Introduction: Acute pancreatitis is a leading cause of hospitalizations in the United States. The pancreas relies on blood supply from the celiac and superior mesenteric arteries. Compromise to any part of the pancreatic circulation may lead to inflammation. Vascular insufficiencies are an uncommon cause of acute pancreatitis. We present a rare case of acute pancreatitis secondary to celiac stenosis with concomitant abdominal aortic aneurysm thrombosis.

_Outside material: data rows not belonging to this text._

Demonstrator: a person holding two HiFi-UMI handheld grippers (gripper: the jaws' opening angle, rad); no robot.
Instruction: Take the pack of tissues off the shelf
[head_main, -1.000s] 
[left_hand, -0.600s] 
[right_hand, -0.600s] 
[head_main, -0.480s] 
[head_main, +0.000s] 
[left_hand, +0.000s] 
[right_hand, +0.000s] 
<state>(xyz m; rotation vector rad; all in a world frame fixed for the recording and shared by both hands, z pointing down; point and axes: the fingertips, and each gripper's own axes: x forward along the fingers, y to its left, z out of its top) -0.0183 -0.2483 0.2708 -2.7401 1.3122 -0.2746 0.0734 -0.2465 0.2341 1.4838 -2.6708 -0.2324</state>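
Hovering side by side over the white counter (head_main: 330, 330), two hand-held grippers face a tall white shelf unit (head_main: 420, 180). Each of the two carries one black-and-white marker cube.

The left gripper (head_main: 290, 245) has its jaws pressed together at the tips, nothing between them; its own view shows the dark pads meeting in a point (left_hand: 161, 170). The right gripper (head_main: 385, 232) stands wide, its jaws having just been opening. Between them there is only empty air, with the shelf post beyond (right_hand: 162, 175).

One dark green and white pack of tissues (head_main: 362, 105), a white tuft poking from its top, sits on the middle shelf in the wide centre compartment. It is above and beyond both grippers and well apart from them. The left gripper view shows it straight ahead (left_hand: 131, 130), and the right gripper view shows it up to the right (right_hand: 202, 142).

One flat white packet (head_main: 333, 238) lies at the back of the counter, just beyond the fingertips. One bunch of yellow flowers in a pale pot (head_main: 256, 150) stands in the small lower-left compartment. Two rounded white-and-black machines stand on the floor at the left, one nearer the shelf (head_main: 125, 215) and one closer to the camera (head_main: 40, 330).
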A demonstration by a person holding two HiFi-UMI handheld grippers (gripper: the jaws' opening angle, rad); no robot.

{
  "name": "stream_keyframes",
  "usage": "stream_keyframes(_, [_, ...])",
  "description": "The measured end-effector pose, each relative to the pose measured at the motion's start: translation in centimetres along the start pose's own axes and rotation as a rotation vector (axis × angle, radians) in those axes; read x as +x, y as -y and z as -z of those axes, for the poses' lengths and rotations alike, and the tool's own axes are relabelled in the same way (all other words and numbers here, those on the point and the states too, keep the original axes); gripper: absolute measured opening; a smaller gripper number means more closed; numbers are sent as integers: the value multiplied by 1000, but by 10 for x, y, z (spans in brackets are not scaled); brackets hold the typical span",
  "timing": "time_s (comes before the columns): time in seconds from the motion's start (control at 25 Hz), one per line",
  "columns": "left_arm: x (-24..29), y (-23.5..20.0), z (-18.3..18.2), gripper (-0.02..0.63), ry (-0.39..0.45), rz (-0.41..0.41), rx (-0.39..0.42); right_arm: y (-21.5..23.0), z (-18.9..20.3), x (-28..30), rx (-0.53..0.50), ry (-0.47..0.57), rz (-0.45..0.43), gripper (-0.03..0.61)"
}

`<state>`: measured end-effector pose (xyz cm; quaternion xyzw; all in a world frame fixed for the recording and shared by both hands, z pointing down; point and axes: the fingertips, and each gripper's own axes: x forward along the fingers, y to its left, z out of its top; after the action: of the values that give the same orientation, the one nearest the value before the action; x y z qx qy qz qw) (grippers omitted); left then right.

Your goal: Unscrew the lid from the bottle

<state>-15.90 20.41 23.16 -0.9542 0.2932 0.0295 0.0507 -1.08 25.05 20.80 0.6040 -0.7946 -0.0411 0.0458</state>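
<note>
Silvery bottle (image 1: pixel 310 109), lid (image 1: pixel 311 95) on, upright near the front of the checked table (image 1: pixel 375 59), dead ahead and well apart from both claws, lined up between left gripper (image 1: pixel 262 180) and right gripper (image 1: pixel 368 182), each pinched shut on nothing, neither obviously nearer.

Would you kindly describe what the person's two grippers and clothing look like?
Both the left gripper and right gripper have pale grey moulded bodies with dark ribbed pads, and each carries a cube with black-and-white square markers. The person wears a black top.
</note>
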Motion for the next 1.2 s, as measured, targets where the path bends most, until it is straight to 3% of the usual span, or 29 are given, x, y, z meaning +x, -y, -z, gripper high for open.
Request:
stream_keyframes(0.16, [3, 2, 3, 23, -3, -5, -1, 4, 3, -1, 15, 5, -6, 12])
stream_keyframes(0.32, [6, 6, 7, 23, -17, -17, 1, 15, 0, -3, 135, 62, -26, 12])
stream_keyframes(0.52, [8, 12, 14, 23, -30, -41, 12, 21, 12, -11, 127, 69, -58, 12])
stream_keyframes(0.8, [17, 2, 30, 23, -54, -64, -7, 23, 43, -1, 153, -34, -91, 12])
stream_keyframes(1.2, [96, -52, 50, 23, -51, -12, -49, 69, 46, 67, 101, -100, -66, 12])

Case Description/Methods: The patient is a 79 year old female with history of tobacco use and peripheral vascular disease that presented for one day of abdominal pain. She noted nausea with non-bloody emesis during this time. Labs revealed a leukocytosis with WBC 17.1, lactate 2.7, AST 25, ALT 16, alkaline phosphatase 53, Total bilirubin 0.8, direct bilirubin 0.1, and a lipase of 976. A CTA of the abdomen was demonstrated inflammatory fluid with pancreatic tail necrosis, peripancreatic stranding, stenosis of the celiac origin and thrombosed aortic aneurysm measuring 6.1cm with distal reconstitution. She was placed on intravenous heparin and lactated ringer infusions. After the diagnosis of her acute pancreatitis, she was found to have a normal triglyceride level and IgG4 level. An abdominal ultrasound revealed gallbladder sludge without cholelithiasis or biliary dilation. There was no history of alcohol use preceding her hospitalization. Moreover, there were no new medications or over the counter supplements reported. It was felt the patient’s pancreatitis was a result of arterial insufficiency from celiac artery stenosis. The patient was seen by vascular surgery and was treated medically. During her stay she developed worsening pleural effusion and hypoxic respiratory failure requiring oxygen. She was ultimately discharged to a skilled nursing facility when medically stable.
Discussion: Isolated case reports of acute pancreatitis due to vascular insufficiencies have been reported without defined incidence or prevalence. The head of the pancreas receives blood supply from the celiac trunk and superior mesenteric artery respectively. The body and tail of the pancreas are more vulnerable to ischemia, being perfused solely by the splenic artery. After ruling out common etiologies, compromise of the celiac artery was presumed to be the cause of this patient’s disease process. Conservative treatment yielded satisfactory results in our case, however the standard of care regarding acute pancreatitis with vascular insufficiencies need additional elucidation.